**TASK DETAILS**
Each entry that appears below should be restated word for word.

**SUPPLIED RECORDS**
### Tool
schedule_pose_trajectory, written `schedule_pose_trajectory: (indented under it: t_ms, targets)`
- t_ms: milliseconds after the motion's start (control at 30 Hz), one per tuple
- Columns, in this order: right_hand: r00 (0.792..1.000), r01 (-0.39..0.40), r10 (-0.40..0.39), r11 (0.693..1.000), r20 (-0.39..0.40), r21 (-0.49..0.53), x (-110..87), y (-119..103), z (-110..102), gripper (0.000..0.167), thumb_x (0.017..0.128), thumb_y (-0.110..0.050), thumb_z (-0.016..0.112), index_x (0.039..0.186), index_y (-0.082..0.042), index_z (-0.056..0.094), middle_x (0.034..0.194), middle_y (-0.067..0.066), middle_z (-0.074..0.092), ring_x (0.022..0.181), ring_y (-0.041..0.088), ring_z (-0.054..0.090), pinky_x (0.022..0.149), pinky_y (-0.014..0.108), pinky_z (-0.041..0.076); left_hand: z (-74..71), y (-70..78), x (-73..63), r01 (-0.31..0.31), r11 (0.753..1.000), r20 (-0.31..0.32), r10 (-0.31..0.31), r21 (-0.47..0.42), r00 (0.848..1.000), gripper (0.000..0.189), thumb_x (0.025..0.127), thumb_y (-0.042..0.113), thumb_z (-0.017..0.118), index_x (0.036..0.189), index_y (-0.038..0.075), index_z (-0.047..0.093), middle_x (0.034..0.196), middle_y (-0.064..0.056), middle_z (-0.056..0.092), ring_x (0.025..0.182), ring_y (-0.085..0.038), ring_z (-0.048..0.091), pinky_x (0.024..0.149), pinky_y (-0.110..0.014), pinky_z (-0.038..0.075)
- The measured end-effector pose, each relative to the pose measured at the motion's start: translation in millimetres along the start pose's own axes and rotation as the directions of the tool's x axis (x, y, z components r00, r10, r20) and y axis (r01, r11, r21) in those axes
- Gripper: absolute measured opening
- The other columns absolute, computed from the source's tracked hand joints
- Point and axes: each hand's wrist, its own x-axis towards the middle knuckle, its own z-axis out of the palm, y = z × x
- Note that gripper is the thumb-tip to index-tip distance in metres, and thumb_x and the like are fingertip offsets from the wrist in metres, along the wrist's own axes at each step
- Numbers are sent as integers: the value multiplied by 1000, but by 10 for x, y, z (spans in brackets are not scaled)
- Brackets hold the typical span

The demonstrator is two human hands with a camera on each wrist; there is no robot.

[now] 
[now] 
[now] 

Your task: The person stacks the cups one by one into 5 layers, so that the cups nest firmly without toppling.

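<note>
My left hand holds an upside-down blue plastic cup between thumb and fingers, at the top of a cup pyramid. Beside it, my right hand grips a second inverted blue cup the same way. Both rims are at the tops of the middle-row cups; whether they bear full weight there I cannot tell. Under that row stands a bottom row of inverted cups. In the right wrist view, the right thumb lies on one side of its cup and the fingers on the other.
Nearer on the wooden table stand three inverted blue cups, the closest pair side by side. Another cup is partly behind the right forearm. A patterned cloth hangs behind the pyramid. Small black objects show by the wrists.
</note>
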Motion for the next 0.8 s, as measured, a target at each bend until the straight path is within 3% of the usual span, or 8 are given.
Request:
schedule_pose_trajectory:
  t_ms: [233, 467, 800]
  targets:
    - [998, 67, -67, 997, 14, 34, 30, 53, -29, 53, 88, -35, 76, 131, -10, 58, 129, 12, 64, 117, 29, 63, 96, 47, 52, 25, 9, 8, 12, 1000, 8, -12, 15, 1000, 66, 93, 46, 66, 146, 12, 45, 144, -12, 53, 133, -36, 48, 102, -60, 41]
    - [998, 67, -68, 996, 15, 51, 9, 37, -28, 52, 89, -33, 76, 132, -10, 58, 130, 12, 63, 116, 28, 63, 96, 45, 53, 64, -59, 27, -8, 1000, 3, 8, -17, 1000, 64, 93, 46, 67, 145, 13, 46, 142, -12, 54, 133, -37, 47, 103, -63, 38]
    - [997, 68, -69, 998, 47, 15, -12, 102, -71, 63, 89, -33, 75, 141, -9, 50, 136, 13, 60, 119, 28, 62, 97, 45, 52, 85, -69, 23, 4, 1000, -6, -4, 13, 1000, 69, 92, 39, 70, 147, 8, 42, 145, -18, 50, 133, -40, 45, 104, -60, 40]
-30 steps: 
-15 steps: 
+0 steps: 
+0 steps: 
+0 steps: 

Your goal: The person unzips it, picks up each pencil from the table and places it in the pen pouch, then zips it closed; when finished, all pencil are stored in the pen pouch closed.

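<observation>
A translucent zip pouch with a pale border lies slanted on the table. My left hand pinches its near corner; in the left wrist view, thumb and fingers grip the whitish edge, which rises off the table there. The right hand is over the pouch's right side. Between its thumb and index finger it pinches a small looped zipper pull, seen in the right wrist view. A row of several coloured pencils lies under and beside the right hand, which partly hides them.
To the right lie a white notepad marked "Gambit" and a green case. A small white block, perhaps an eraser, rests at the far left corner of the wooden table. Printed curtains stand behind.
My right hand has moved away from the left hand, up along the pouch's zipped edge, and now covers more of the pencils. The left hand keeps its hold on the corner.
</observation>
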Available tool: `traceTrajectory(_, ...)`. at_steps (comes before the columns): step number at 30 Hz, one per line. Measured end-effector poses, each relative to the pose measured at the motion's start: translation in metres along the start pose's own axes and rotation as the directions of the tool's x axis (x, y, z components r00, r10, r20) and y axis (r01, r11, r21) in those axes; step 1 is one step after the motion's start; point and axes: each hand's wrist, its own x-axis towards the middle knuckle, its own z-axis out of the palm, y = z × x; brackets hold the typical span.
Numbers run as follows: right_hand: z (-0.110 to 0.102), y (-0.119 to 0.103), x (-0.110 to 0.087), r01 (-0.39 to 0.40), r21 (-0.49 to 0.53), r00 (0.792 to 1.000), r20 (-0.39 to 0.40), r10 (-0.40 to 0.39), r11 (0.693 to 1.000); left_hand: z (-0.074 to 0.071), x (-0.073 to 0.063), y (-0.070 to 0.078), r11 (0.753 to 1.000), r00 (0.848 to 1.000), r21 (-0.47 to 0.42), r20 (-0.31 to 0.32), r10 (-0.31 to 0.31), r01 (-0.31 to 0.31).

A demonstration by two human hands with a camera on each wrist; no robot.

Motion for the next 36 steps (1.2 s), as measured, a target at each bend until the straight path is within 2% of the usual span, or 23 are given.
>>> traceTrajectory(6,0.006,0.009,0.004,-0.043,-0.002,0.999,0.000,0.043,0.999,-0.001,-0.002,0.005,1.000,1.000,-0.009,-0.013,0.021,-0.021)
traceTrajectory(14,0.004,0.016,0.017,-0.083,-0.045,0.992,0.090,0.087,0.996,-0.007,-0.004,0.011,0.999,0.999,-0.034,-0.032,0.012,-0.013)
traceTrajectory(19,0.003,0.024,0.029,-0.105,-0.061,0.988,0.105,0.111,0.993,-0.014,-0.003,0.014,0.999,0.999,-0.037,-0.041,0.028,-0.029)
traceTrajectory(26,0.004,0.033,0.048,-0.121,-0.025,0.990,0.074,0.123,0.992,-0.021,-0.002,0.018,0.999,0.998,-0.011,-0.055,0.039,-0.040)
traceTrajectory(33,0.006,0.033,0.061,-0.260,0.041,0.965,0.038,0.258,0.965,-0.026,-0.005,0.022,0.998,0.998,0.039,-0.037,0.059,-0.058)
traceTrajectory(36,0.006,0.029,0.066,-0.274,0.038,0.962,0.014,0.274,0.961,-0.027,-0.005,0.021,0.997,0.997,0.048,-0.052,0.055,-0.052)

**SOLUTION**
### Tool
schedule_pose_trajectory, written `schedule_pose_trajectory: (indented under it: t_ms, targets)`
- t_ms: milliseconds after the motion's start (control at 30 Hz), one per tuple
- Columns, in this order: right_hand: r00 (0.792..1.000), r01 (-0.39..0.40), r10 (-0.40..0.39), r11 (0.693..1.000), r20 (-0.39..0.40), r21 (-0.49..0.53), x (-110..87), y (-119..103), z (-110..102), gripper (0.000..0.167), thumb_x (0.017..0.128), thumb_y (-0.110..0.050), thumb_z (-0.016..0.112), index_x (0.039..0.186), index_y (-0.082..0.042), index_z (-0.056..0.094), middle_x (0.034..0.194), middle_y (-0.067..0.066), middle_z (-0.074..0.092), ring_x (0.022..0.181), ring_y (-0.041..0.088), ring_z (-0.054..0.090), pinky_x (0.022..0.149), pinky_y (-0.014..0.108), pinky_z (-0.041..0.076); left_hand: z (-74..71), y (-70..78), x (-73..63), r01 (-0.31..0.31), r11 (0.753..1.000), r20 (-0.31..0.32), r10 (-0.31..0.31), r21 (-0.47..0.42), r00 (0.848..1.000), gripper (0.000..0.189), thumb_x (0.025..0.127), thumb_y (-0.042..0.113), thumb_z (-0.017..0.118), index_x (0.036..0.189), index_y (-0.038..0.075), index_z (-0.047..0.093), middle_x (0.034..0.196), middle_y (-0.064..0.056), middle_z (-0.056..0.092), ring_x (0.025..0.182), ring_y (-0.085..0.038), ring_z (-0.048..0.091), pinky_x (0.024..0.149), pinky_y (-0.110..0.014), pinky_z (-0.038..0.075)
- The measured end-effector pose, each relative to the pose measured at the motion's start: translation in millimetres along the start pose's own axes and rotation as the directions of the tool's x axis (x, y, z components r00, r10, r20) and y axis (r01, r11, r21) in those axes
- Gripper: absolute measured opening
- The other columns absolute, computed from the source's tracked hand joints
- Point and axes: each hand's wrist, its own x-axis towards the middle knuckle, its own z-axis out of the palm, y = z × x
- Note that gripper is the thumb-tip to index-tip distance in metres, and thumb_x and the like are fingertip offsets from the wrist in metres, along the wrist's own axes at each step
- Numbers are sent as integers: the value multiplied by 1000, but by 10 for x, y, z (spans in brackets are not scaled)
- Brackets hold the typical span

The demonstrator is two human hands with a camera on each wrist; there is no robot.

[now] 
[now] 
[now] 

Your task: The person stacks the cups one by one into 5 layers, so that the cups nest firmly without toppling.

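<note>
My left hand holds an upside-down blue plastic cup between thumb and fingers, at the top of a cup pyramid. Beside it, my right hand grips a second inverted blue cup the same way. Both rims are at the tops of the middle-row cups; whether they bear full weight there I cannot tell. Under that row stands a bottom row of inverted cups. In the right wrist view, the right thumb lies on one side of its cup and the fingers on the other.
Nearer on the wooden table stand three inverted blue cups, the closest pair side by side. Another cup is partly behind the right forearm. A patterned cloth hangs behind the pyramid. Small black objects show by the wrists.
</note>
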Motion for the next 0.8 s, as measured, a target at each bend until the straight path is within 3% of the usual span, or 8 are given.
Request:
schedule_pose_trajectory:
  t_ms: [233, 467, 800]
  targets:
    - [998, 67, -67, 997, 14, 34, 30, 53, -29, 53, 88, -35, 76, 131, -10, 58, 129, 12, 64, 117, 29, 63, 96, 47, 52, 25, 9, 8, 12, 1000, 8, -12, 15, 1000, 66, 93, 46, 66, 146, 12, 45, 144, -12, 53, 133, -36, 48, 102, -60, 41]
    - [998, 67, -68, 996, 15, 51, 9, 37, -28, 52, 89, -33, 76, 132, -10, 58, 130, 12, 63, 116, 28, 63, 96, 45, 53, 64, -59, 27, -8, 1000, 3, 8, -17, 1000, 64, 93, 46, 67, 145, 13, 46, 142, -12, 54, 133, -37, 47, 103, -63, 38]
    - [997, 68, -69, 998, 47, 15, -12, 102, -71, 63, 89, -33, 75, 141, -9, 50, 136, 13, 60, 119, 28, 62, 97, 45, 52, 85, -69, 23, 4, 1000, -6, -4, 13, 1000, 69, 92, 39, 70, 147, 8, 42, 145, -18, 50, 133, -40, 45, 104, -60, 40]
-30 steps: 
-15 steps: 
+0 steps: 
+0 steps: 
+0 steps: 

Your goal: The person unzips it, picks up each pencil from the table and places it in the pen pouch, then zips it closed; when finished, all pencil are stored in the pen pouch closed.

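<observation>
A translucent zip pouch with a pale border lies slanted on the table. My left hand pinches its near corner; in the left wrist view, thumb and fingers grip the whitish edge, which rises off the table there. The right hand is over the pouch's right side. Between its thumb and index finger it pinches a small looped zipper pull, seen in the right wrist view. A row of several coloured pencils lies under and beside the right hand, which partly hides them.
To the right lie a white notepad marked "Gambit" and a green case. A small white block, perhaps an eraser, rests at the far left corner of the wooden table. Printed curtains stand behind.
My right hand has moved away from the left hand, up along the pouch's zipped edge, and now covers more of the pencils. The left hand keeps its hold on the corner.
</observation>
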Available tool: `traceTrajectory(_, ...)`. at_steps (comes before the columns): step number at 30 Hz, one per line. Measured end-effector poses, each relative to the pose measured at the motion's start: translation in metres along the start pose's own axes and rotation as the directions of the tool's x axis (x, y, z components r00, r10, r20) and y axis (r01, r11, r21) in those axes; step 1 is one step after the motion's start; point and axes: each hand's wrist, its own x-axis towards the middle knuckle, its own z-axis out of the palm, y = z × x; brackets hold the typical span.
Numbers run as follows: right_hand: z (-0.110 to 0.102), y (-0.119 to 0.103), x (-0.110 to 0.087), r01 (-0.39 to 0.40), r21 (-0.49 to 0.53), r00 (0.792 to 1.000), r20 (-0.39 to 0.40), r10 (-0.40 to 0.39), r11 (0.693 to 1.000); left_hand: z (-0.074 to 0.071), x (-0.073 to 0.063), y (-0.070 to 0.078), r11 (0.753 to 1.000), r00 (0.848 to 1.000), r21 (-0.47 to 0.42), r20 (-0.31 to 0.32), r10 (-0.31 to 0.31), r01 (-0.31 to 0.31).

A demonstration by two human hands with a camera on each wrist; no robot.

Motion for the next 36 steps (1.2 s), as measured, a target at each bend until the straight path is within 2% of the usual span, or 23 are given.
>>> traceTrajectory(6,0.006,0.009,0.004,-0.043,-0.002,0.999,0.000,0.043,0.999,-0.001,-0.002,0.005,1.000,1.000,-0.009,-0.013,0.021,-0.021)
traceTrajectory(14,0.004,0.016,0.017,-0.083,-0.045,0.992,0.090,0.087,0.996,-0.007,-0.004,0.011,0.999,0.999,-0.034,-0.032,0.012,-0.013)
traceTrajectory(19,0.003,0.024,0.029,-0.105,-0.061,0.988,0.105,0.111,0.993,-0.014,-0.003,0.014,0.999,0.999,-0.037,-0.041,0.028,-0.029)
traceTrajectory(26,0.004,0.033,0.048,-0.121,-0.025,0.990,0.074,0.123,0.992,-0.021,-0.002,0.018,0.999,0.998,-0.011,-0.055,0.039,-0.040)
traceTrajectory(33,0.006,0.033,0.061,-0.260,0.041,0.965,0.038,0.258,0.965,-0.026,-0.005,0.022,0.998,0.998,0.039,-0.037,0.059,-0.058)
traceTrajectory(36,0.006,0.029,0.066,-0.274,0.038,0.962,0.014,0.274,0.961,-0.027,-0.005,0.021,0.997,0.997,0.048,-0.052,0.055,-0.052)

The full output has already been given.